Your first step is to have the DetailViewController get and display an image. An easy way to display an image is to put an instance of UIImageView on the screen.
Open LootLogger.xcodeproj and Main.storyboard. Drag an Image View from the library onto the detail view controller’s view, positioning it as the last view within the stack view.
Select the image view and open its size inspector. You want the vertical content hugging and content compression resistance priorities for the image view to be lower than those of the other views. Change the Vertical Content Hugging Priority to 248 and the Vertical Content Compression Resistance Priority to 749. Your layout will look like Figure 15.2.

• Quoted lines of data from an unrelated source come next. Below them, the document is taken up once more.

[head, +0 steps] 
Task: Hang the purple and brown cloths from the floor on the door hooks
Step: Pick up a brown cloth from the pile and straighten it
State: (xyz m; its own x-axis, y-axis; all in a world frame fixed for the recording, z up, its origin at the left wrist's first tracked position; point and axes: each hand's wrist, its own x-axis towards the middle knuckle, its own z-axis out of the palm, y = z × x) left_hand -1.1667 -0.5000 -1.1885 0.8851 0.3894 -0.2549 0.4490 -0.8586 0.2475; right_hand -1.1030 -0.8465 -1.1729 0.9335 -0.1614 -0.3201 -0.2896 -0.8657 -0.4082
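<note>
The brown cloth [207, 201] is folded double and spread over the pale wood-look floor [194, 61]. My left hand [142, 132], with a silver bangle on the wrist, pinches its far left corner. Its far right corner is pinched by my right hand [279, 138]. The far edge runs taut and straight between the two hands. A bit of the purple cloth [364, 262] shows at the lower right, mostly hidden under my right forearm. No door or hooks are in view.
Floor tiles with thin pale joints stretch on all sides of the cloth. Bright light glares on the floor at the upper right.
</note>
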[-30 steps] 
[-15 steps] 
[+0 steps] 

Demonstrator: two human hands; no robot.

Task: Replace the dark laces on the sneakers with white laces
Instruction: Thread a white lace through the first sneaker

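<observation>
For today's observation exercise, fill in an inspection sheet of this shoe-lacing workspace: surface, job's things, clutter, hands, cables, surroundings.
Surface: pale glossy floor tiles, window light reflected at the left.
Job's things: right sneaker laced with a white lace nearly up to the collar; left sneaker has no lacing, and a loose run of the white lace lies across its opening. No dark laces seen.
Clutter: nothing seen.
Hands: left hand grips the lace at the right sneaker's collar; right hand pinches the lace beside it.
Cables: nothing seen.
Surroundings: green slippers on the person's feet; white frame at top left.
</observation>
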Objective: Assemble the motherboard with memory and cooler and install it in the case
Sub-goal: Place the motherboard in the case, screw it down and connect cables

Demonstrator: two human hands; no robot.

A UIImageView displays an image according to the image view’s contentMode property. This property determines where to position and how to resize the content within the image view’s frame. For image views, you will usually want either aspect fit (if you want to see the whole image) or aspect fill (if you want the image to fill the image view). Figure 15.3 compares the result of these two content modes.
With the UIImageView still selected, open the attributes inspector. Find the Content Mode attribute and confirm it is set to Aspect Fit.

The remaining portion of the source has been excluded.